§ Your instructions: If a line holds the word "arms", copy it from the entries.

Segment Start: Data shown

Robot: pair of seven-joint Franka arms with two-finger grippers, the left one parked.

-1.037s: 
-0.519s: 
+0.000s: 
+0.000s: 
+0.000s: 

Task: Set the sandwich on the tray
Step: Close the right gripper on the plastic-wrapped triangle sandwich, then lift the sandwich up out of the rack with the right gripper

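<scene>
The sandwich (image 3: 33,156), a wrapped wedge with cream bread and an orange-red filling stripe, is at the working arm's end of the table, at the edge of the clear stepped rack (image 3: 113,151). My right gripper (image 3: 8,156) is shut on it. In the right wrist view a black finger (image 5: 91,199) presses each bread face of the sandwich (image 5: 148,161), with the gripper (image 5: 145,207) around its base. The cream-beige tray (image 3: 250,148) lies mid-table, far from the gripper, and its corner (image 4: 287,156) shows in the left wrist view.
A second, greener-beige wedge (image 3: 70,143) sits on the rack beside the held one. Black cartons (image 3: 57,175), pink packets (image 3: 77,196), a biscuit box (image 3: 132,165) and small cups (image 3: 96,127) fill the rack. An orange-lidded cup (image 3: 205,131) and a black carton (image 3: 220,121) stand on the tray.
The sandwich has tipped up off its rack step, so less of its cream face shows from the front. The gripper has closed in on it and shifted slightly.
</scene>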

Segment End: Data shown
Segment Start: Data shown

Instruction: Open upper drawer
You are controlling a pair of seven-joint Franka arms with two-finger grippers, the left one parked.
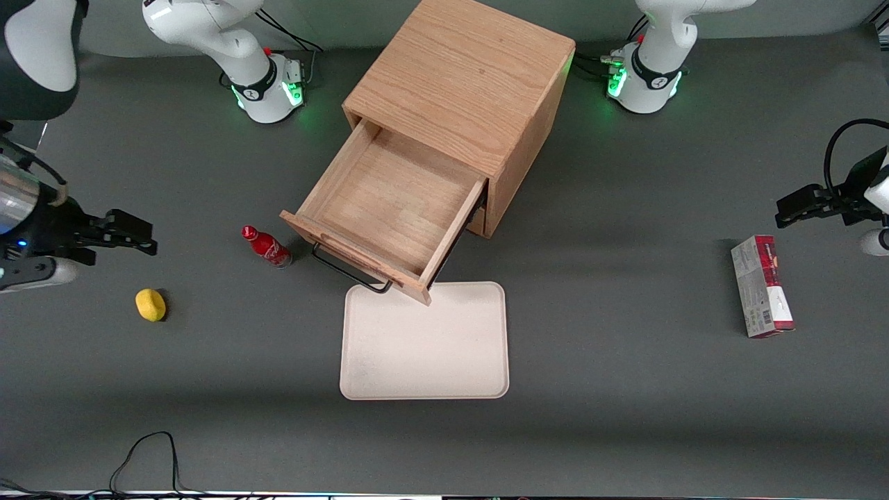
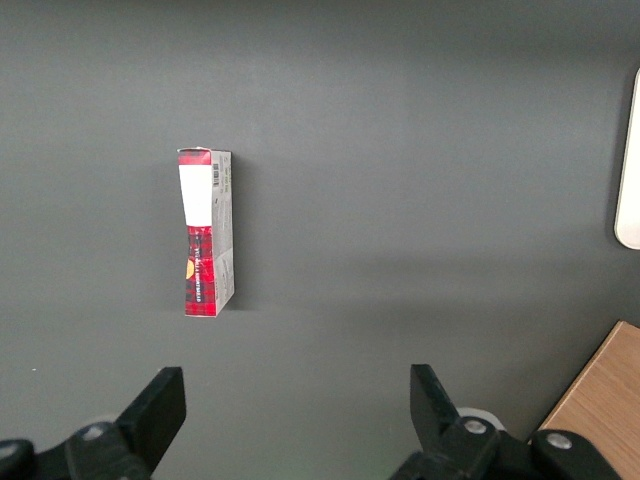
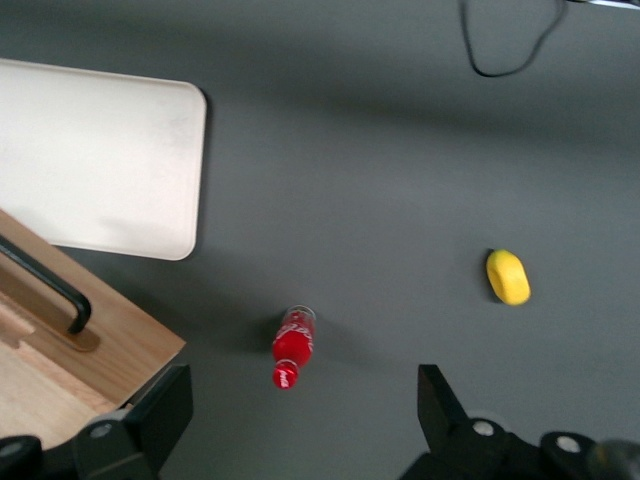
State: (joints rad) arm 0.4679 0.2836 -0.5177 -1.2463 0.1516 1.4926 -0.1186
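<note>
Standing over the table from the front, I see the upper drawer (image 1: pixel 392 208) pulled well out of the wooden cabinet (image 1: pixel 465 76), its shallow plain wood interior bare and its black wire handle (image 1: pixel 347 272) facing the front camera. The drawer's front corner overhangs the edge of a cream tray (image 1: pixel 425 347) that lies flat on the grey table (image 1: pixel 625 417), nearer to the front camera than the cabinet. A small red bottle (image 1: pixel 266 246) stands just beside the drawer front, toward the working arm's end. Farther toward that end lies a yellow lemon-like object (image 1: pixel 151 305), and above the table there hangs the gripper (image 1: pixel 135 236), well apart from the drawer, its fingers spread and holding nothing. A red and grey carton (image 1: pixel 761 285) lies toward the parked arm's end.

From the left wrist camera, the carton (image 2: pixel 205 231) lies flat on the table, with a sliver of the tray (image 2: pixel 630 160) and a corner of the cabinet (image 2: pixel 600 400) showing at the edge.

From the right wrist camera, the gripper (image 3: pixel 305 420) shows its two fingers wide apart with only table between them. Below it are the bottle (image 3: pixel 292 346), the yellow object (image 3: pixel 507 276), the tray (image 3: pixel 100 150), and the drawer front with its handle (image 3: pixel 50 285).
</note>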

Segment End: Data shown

§ Written answer:
Robot: pair of seven-joint Franka arms with two-finger grippers, the left one parked.
You are controlling a pair of seven-joint Franka arms with two-finger grippers, the left one parked.

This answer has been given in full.